Preface
Requirements: search and save 360 Gallery pictures
Gallery address: 360 Gallery
Basic thinking
After a simple analysis, it is found that the 360 picture library uses dynamic rendering, and uses pull-down reverse loading of pictures, so there are three common methods to solve the problem, namely, operating js, simulation browser, Ajax. If you use the simulation of the trans code is high, slow (of course, more stable), but after a simple analysis found that the image is loaded using Ajax. Then use ajax directly.
Analyze the request
View the response of the request
The result of the discovery request is a json string, and "img" is found in the string:“ http://image2.sina.com.cn/ty/k/2007-02-28/U1830P6T12D2772429F44DT20070228124853.jpg ”, such a field, this is the image address to be crawled.
Then the problem is simple. After simulating the request through requses, we can directly parse json to extract the image address and save it.
Our analysis request header has
These important fields
q: search keywords
PS SN: tag for crawling pictures (increase by 60 each time)

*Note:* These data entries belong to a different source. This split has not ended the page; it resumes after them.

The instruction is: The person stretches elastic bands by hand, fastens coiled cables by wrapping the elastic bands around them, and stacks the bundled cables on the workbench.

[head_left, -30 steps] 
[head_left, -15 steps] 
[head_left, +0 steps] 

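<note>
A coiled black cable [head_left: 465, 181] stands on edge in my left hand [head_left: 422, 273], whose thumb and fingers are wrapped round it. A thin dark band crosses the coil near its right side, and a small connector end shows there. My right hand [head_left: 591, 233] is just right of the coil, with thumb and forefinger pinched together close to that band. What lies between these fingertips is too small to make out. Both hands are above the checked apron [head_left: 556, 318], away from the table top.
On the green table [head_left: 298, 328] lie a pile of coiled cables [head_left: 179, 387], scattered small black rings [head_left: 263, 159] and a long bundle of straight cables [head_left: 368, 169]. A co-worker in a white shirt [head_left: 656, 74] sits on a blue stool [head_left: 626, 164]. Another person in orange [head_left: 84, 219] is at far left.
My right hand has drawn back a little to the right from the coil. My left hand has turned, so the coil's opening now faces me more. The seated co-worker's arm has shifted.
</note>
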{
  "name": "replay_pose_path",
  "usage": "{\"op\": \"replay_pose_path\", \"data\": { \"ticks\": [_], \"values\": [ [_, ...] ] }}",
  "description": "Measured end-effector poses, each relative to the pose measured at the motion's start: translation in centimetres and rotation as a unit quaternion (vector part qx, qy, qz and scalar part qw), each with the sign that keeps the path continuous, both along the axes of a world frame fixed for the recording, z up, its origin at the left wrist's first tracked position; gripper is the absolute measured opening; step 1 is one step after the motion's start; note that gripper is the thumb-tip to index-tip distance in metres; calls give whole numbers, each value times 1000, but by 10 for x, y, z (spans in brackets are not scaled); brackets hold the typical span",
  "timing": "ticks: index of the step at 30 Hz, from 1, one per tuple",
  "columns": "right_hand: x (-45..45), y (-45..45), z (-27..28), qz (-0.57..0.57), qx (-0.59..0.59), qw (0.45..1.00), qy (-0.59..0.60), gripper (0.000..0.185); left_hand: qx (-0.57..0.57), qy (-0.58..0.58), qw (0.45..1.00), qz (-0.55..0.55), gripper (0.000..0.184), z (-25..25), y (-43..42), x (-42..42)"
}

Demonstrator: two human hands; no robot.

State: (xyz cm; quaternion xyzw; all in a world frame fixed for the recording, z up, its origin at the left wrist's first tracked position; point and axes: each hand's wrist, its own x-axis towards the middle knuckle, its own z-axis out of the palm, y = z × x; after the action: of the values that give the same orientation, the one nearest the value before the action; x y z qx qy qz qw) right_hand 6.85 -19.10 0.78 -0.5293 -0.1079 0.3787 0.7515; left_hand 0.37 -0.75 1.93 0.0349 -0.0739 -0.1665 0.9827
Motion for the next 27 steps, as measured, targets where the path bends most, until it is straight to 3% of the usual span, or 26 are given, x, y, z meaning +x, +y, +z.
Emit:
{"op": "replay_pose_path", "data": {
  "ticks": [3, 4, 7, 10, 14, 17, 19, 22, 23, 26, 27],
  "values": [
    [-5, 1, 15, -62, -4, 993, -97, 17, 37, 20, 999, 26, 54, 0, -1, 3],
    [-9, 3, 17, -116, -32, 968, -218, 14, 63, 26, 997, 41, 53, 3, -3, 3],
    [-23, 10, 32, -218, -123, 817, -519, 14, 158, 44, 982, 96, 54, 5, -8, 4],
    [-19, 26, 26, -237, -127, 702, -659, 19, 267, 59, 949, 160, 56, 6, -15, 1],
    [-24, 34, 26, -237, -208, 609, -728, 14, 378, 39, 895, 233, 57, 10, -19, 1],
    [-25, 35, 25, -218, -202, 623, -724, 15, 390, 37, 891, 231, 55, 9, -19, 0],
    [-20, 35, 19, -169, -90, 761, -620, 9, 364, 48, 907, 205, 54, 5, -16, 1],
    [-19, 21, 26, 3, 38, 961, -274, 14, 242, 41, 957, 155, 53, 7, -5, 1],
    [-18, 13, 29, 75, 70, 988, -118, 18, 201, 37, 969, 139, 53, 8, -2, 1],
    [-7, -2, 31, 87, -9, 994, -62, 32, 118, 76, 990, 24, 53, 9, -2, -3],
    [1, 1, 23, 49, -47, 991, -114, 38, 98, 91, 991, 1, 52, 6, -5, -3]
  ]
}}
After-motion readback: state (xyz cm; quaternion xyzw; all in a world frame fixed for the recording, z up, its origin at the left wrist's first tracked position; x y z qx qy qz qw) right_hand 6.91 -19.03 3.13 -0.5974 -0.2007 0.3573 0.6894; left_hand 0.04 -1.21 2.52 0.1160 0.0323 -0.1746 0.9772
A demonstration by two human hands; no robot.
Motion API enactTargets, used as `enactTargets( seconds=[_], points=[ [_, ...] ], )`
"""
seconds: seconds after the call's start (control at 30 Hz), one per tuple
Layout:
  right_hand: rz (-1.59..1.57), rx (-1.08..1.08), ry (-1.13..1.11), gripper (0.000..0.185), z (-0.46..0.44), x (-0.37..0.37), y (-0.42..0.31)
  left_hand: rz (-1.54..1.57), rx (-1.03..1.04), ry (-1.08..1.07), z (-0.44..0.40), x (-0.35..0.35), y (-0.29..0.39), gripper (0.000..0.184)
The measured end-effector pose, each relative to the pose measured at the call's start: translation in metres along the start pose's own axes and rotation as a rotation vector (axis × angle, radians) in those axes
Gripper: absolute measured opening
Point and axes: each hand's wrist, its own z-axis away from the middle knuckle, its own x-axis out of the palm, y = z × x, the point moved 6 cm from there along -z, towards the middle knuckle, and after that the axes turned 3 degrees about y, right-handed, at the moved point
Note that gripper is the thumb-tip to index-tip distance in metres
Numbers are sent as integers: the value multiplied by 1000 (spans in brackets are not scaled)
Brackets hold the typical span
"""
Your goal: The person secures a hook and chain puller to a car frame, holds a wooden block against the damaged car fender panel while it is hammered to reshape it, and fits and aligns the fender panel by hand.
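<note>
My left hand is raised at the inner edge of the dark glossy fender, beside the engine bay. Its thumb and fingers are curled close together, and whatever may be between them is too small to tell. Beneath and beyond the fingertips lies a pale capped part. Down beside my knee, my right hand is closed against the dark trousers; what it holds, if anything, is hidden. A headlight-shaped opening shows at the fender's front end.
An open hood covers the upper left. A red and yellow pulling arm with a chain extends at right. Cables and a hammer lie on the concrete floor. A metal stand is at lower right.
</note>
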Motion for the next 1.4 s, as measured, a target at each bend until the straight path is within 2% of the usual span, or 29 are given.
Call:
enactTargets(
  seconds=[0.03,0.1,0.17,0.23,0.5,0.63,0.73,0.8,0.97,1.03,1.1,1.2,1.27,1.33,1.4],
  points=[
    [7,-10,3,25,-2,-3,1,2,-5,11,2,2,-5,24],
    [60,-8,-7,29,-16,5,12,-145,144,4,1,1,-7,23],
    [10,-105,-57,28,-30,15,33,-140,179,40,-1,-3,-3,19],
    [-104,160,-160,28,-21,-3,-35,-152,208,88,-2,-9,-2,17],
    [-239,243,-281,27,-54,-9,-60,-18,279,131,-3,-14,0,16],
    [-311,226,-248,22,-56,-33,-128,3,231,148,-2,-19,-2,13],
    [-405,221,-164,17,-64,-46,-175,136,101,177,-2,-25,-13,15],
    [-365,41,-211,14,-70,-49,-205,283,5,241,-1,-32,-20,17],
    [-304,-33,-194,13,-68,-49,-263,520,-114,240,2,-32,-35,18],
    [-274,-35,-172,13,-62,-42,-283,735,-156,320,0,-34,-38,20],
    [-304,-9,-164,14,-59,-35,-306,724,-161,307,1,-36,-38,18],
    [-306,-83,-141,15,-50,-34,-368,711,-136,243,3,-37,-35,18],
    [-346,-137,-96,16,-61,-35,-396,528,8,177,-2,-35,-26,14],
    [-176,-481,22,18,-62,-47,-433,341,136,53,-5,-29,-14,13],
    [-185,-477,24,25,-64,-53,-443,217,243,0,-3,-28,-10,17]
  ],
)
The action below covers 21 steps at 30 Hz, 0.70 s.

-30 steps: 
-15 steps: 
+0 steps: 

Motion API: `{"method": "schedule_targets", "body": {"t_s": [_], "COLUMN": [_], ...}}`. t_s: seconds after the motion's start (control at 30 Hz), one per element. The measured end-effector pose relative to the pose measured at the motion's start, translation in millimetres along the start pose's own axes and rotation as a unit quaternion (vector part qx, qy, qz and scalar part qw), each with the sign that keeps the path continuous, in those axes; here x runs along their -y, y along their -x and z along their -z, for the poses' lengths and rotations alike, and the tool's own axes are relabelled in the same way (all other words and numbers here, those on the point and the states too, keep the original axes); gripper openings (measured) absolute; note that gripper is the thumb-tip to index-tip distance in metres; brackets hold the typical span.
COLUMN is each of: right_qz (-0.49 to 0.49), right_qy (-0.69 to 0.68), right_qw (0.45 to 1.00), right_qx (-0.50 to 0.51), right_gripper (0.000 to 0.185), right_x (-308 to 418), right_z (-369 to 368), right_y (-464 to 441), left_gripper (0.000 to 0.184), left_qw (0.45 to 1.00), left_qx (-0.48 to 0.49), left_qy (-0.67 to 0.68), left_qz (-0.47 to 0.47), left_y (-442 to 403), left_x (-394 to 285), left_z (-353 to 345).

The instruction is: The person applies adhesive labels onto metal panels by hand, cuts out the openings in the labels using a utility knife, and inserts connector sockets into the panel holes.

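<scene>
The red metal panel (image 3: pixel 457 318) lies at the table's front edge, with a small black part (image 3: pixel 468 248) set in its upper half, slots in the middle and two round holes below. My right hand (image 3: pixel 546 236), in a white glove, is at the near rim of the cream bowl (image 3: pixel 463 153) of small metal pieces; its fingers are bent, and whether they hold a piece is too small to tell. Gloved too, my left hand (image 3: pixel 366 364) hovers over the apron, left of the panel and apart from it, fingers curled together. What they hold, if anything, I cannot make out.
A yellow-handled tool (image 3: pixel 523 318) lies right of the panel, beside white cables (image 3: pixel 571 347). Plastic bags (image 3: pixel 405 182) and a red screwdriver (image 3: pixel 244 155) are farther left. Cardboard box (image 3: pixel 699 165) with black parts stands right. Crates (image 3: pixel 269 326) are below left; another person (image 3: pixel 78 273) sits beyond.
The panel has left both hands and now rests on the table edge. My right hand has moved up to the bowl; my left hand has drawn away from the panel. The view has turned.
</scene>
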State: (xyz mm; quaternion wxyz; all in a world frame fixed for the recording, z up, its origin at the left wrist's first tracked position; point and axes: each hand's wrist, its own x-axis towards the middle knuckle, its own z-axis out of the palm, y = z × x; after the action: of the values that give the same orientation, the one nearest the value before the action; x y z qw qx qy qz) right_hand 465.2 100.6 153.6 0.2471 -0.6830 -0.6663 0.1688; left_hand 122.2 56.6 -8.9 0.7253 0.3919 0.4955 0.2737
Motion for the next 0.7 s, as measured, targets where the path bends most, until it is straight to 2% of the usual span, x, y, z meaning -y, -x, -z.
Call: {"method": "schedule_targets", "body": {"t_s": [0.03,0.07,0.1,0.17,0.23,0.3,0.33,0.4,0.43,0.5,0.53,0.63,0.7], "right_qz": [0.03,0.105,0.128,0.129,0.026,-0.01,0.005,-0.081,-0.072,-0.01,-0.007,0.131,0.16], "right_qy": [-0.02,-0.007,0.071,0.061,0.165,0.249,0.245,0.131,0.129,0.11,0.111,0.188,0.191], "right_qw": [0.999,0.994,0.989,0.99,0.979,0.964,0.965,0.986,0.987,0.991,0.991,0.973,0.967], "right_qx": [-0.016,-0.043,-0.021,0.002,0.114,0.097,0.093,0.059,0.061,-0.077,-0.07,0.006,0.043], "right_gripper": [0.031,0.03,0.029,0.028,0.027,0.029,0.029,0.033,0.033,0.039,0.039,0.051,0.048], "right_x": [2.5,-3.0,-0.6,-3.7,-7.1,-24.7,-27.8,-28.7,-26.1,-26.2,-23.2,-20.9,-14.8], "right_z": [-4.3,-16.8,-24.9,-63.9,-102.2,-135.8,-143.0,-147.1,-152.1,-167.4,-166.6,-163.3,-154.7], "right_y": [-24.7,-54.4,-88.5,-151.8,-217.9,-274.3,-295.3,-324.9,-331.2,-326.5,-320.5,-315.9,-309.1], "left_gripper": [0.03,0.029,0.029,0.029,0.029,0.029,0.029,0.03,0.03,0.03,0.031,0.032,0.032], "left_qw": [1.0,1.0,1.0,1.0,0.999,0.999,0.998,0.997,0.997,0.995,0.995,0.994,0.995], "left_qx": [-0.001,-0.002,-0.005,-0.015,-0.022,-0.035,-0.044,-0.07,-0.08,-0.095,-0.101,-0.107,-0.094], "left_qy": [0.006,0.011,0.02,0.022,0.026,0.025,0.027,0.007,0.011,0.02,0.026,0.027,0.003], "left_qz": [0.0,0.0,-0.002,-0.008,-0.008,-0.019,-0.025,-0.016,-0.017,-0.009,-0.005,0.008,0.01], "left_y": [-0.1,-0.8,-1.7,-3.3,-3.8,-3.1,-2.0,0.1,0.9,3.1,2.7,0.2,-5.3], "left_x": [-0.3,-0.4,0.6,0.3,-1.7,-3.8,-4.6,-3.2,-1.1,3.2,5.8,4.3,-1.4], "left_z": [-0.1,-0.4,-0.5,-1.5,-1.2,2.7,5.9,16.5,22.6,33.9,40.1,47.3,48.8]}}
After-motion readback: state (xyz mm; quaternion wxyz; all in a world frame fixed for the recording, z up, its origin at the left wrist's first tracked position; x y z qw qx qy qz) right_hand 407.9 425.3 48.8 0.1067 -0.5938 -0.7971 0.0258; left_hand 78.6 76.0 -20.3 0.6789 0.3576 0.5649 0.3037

pn: number of pages to crawl pictures
Write code after simple analysis
import requests from urllib.request import urlretrieve import time def image_spider(key_q, key_ps, key_sn): # Request function url = "http://image.so.com/j?q=nba&src=srp&correct=nba&pn=60&ch=&sn=208&ps=201&pc=60&pd=1&prevsn=148" \ "&sid=39b8dabeae51031efce5a8d8b1fc6957&ran=0&ras=6&cn=0&gn=0&kn=8&comm=1" headers = { 'User-Agent': "Mozilla/5.0 (Windows NT 10.0; Win64; x64) AppleWebKit/537.36 " "(KHTML, like Gecko) Chrome/75.0.3770.100 Safari/537.36", 'Referer': "http://image.so.com/i?q=nba&src=srp" } params = { 'q': key_q, 'src': 'srp', 'pn': '60', 'ch': '', 'sn': key_sn, 'ps': key_ps, 'pc': '60', 'pd': '1', 'prevsn': '0', 'sid': 'd34ad660320d853f00ea2d476ba2eaa5', 'ran': '0', 'ras': '6', 'cn': '0', 'gn': '0', 'kn': '8', 'comm': '1' } response = requests.get(url, headers=headers, params=params).json() # Turn json lists = response.get('list') # Extract list pieces with a value of a list for lis in lists: open_image(lis.get('img')) # Traverse the list and extract img string (picture url) time.sleep(2) def open_image(image_url): image_name = hash(image_url) # Picture name (url value of picture address) path = 'image/%s.jpg' % str(image_name) # Picture address urlretrieve(image_url, path) # Save pictures print(image_url, 'Download successful') time.sleep(1) def main(): key_q = input("Enter the image keywords to crawl") ps = 81 sn = 88 for i in range(0, 10): # How many pictures to crawl key_ps = ps+i*60 key_sn = sn+i*60 image_spider(key_q, key_ps, key_sn) if __name__ == '__main__': main()
summary
The 360 Gallery crawler is not difficult, in fact, as long as you carefully analyze ajax and the returned json, you can find the results.